EL MUNDO › OPINION
› Por Santiago O’Donnell
Leonardo Boff está más allá, en una figura borrosa que gesticula en la pantalla del webcast, con su barba blanca, anteojos, camisa blanca y tiradores oscuros, una especie de uniforme pastoril que acompaña al padre de la Teología de la Liberación en la nueva etapa de su vida.
Se lo ve cómodo al ex sacerdote en el aula de la Universidad Católica de Córdoba, rodeado pero no abrumado por gente que lo quiere y lo aplaude, mientras él le habla a la camarita. Su auditorio virtual es la red mundial de la fundación Avina, cuya sede de Buenos Aires ocupa una casona de Belgrano, donde un grupito se ha juntado para escucharlo. La imagen parece de videojuego y Boff cada tanto se congela, pero se escucha con claridad.
No habla de las elecciones de Brasil, tema sobre el cual no ha dejado de opinar en artículos y reportajes, todos favorables al presidente Lula y sobre todo muy críticos de su rival Geraldo Alckmin. No. Esta vez viene a hablar del universo, del cosmos, del planeta y de las bacterias. Con pincel de poeta y pulmón de predicador, durante noventa minutos sin parar ni para tomar agua, con citas de Atahualpa Yupanqui, San Francisco de Asís y de Francis Bacon. Traza un cuadro preocupante pero optimista del mundo, de la condición humana y del futuro que nos espera.
Cuenta que en estos días anda promoviendo algo que escribió con un montón de gente en una cumbre ecológica en Río de Janeiro en 1992, algo que se llama la Carta de la Tierra. Dice que todos los seres humanos somos iguales a los animales y las miles de bacterias que tenemos en la boca porque esas bacterias son seres vivos, y en una cuchara de tierra hay miles de seres vivos y esos seres vivos merecen respeto y merecen vivir, igual que nosotros, y nosotros somos muy ignorantes, no sabemos nada del lugar donde vivimos, del paisaje, de las personas que estuvieron antes que nosotros, de cómo se formaron las montañas, del nombre de los animales que nos rodean.

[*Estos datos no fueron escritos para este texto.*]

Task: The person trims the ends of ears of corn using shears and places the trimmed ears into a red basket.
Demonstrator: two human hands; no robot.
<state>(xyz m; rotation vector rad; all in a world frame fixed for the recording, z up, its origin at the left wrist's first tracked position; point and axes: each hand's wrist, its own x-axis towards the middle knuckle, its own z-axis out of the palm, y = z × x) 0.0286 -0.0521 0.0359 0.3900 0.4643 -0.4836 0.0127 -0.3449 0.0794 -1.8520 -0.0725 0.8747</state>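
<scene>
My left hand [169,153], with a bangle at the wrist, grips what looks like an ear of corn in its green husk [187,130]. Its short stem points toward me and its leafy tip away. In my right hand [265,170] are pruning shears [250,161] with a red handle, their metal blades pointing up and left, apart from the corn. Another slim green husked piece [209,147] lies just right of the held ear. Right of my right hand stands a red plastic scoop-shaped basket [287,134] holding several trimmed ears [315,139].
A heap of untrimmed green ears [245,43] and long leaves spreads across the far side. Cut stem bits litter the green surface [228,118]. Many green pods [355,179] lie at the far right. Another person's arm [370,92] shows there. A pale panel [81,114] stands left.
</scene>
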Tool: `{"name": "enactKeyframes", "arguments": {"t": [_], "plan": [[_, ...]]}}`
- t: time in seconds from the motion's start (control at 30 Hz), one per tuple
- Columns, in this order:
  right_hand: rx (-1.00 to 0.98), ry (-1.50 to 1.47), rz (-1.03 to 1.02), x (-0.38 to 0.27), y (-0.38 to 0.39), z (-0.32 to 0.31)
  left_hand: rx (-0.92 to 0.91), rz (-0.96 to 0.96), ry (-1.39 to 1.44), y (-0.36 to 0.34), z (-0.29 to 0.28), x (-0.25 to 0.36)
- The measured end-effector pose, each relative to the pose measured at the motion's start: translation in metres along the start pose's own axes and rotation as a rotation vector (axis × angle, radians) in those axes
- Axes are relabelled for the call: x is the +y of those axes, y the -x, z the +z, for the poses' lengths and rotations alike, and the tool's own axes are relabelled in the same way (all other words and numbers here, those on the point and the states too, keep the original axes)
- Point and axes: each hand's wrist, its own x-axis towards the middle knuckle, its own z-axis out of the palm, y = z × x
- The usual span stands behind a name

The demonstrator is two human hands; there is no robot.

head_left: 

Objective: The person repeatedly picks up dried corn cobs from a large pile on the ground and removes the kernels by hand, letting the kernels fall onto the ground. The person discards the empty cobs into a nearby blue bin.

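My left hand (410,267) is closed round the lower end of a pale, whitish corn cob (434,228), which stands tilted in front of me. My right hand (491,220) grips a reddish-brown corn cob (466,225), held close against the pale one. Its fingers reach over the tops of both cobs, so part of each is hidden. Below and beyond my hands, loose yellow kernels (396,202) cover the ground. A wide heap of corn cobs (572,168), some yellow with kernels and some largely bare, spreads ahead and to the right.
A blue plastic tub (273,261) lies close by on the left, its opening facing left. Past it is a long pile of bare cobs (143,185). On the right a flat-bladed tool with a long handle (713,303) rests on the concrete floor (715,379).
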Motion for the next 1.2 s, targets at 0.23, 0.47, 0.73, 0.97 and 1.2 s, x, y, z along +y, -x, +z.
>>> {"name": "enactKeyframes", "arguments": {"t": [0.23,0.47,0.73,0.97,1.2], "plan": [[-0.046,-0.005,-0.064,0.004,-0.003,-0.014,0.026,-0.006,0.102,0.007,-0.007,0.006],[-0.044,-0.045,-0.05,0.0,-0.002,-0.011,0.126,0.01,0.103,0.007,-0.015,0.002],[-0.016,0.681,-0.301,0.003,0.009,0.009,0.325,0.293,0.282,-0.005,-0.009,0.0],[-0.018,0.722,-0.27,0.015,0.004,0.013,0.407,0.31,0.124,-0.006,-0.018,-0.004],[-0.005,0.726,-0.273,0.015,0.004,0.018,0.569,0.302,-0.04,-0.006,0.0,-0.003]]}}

Que la ciencia ha intentado controlar y manejar la naturaleza y que el hombre cree que puede explotar los recursos naturales del planeta como si nada, sin importarle que se acaben. Pero que se están acabando y se está acabando la diversidad de las especies. Que hay que dar vuelta la ciencia y usarla para salvar a la naturaleza y no para fabricar armas y más armas. Que hay que acabar con la violencia. Que no hay usar más violencia ni más guerras para solucionar algo porque no se soluciona nada. Que todos los gobiernos deberían firmar un tratado para no contaminar más y para meter presos a los que abusan de la naturaleza, porque la democracia tiene que ocuparse de la ecología para que la ecología y la ciencia produzcan un desarrollo humano sustentable que se ocupe de la gente y le permita vivir dignamente de su trabajo.
Que ahora queda claro que el modelo neoliberal, basado en competencia en vez de solidaridad, va a llevar a la destrucción del planeta, ese planeta que desde la mirada de los astronautas se ve tan chiquitito. Que entonces hay que ser como San Francisco y amigarse con la tierra, darle cariño, respetarla, mimarla.
Que la Carta de la Tierra tiene el apoyo de la Unesco, y de algunos diplomáticos y políticos, pero los más importantes todavía le dan la espalda. Que la idea es incorporar la Carta de la Tierra a la Carta de Derechos Humanos de las Naciones Unidas, para que los delitos ecológicos sean considerados crímenes contra la humanidad y para que haya tribunales para condenar a los Pinochets antiecológicos, como los llamó él.
Un viejo chiste dice que el problema de la Teología de la Liberación es que nunca se liberó de la teología.
No se lo cuenten a Boff, el ex revolucionario que le escribe a la tierra. El está más allá, navegando el ciberespacio.